Abstract:
INTRODUCTION: Global usage of educational Emergency Medicine (EM) podcasts is popular and ever-increasing. This
study aims to explore the desired content, format and delivery characteristics of a potential educational, contextspecific Southern African EM podcast, by investigating current podcast usages, trends and preferences among
Southern African EM registrars of varying seniority.
METHODS: We developed an electronic survey - using a combination of existing literature, context-specific
specialist-training guidance, and input from local experts – exploring preferred podcast characteristics among
EM registrars from four Southern African universities.
RESULTS: The study’s response rate was 75%, with 24 of the 39 respondents being junior registrars. Ninety-four
percent (94%) of respondents used EM podcasts as an educational medium: 64% predominantly using podcasts to supplement a personal EM study program. The primary mode of accessing podcasts was via personal
mobile devices (84%).
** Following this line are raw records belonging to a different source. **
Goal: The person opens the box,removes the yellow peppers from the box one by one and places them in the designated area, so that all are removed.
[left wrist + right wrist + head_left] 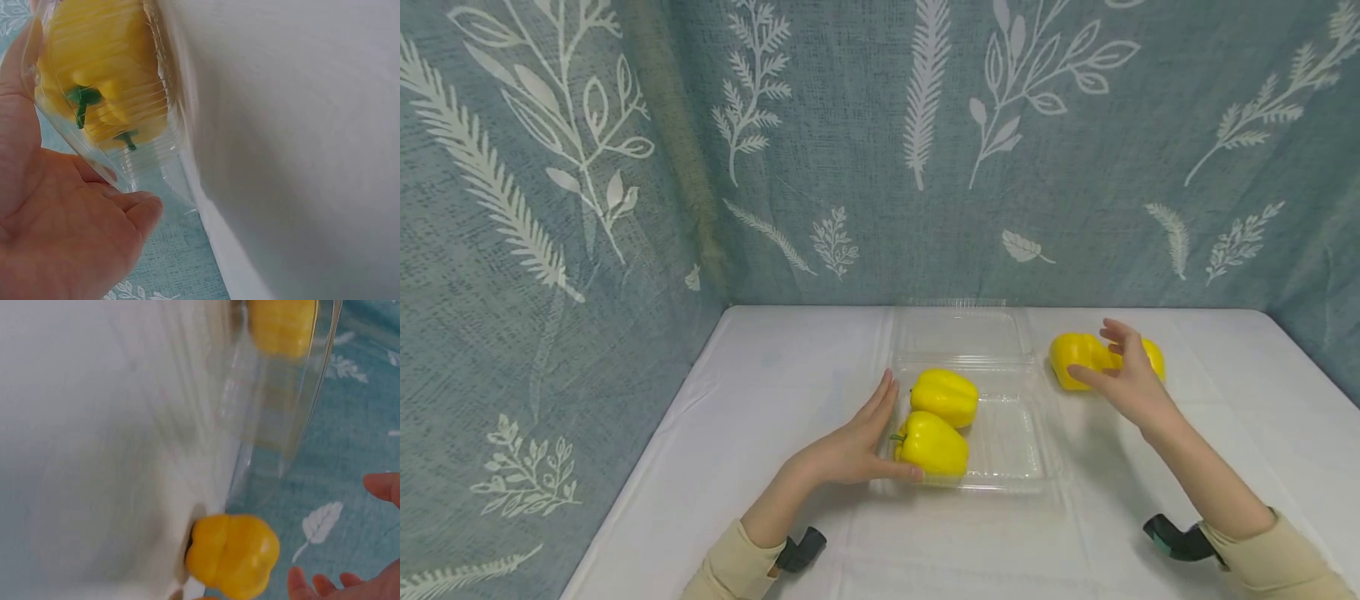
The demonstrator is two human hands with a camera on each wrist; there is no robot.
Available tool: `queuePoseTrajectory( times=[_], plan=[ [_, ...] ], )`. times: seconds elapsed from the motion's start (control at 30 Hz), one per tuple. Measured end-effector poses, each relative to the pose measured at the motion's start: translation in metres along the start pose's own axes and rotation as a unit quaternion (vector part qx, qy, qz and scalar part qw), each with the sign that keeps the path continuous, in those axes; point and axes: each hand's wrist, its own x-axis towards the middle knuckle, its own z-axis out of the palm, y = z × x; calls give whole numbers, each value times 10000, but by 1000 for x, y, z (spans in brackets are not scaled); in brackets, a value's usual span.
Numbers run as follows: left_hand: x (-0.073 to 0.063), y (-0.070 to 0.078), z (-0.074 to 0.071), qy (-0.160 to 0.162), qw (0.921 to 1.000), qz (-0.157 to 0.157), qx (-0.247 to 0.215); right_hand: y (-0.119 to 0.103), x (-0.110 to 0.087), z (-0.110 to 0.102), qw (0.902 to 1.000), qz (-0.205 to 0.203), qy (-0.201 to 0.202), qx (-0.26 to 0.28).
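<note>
A clear plastic clamshell box (pixel 1011 433) lies open on the table, its lid (pixel 962 333) folded back. Two yellow bell peppers sit in its left half, a rear one (pixel 944 397) and a front one (pixel 931 444); green stems show through the wall in the left wrist view. My left hand (pixel 857 446) touches the box, its straight fingers along the left wall and its thumb at the front rim. To the right of the box, my right hand (pixel 1127 379) hovers with spread fingers over two more yellow peppers, a left one (pixel 1075 360) and a partly hidden right one (pixel 1154 358).
A white cloth (pixel 760 392) covers the table. A blue-green curtain (pixel 865 150) with white leaf prints hangs behind it and along the left. Black wrist mounts (pixel 801 550) show at both cuffs.
</note>
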Motion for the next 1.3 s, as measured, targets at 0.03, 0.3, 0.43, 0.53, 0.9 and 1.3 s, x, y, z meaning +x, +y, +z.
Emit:
queuePoseTrajectory(
  times=[0.03,0.3,0.43,0.53,0.9,1.3],
  plan=[
    [0,0,0,2,10000,8,-19,-14,-7,1,9999,-18,-112,90],
    [0,0,0,-7,10000,-6,-66,-67,-31,19,9965,-336,-684,342],
    [1,1,0,2,10000,-5,-61,-65,-31,33,9942,-642,-810,307],
    [1,0,0,5,10000,4,-60,-95,-44,36,9914,-723,-997,441],
    [2,0,0,-28,10000,-25,-66,-104,-45,59,9811,-1200,-1343,712],
    [2,0,0,-9,10000,-12,-17,-104,-39,78,9741,-1503,-1611,509]
  ],
)
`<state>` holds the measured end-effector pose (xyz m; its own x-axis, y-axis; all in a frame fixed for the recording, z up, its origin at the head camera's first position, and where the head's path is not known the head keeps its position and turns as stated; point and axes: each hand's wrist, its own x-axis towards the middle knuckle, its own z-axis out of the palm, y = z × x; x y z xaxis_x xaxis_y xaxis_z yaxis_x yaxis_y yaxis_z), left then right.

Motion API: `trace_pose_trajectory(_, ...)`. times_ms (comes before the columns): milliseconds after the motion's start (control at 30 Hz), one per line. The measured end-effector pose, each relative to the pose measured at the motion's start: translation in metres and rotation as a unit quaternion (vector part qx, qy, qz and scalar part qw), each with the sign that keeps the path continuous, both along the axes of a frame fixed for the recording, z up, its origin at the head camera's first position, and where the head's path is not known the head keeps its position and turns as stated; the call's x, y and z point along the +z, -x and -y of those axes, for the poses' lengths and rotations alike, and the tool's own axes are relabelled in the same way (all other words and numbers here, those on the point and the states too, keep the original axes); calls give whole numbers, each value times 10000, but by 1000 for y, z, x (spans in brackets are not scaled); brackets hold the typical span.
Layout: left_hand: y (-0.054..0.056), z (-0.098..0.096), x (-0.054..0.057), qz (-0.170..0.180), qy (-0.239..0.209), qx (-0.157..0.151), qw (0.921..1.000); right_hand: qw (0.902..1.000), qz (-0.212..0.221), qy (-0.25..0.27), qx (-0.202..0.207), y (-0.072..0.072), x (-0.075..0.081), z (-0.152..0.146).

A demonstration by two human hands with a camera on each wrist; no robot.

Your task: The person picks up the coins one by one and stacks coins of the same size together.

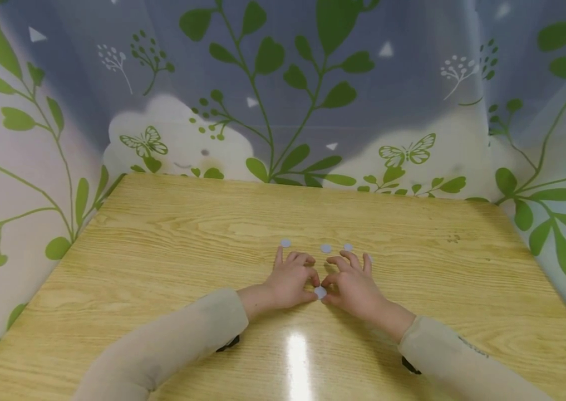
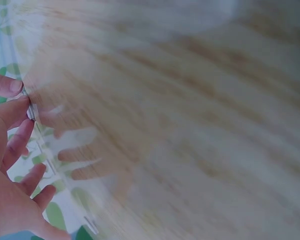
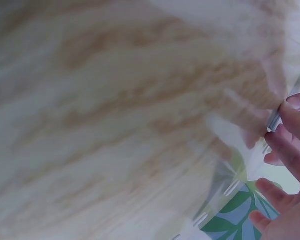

Additionally, respondents preferred a shorter podcast duration (5–15 min), favoured
multimedia podcasts (56%) and showed an apparent aversion toward recorded faculty lectures (5%). Eighty-two
percent (82%) of respondents preferred context-specific podcast content, with popular topics including toxicology (95%), cardiovascular emergencies (79%) and medico-legal matters (74%). Just-in-Time learning proved
an unpopular learning strategy in our study population, despite its substantial educational value.
CONCLUSION: Podcast-usage proved to be near-ubiquitous among the studied Southern African EM registrars.
Quintessentially, future context-specific podcast design should cater for mobile device-use, shorter duration
podcasts, more video content, context-specific topics, and content optimised for both Just-in-Time learning.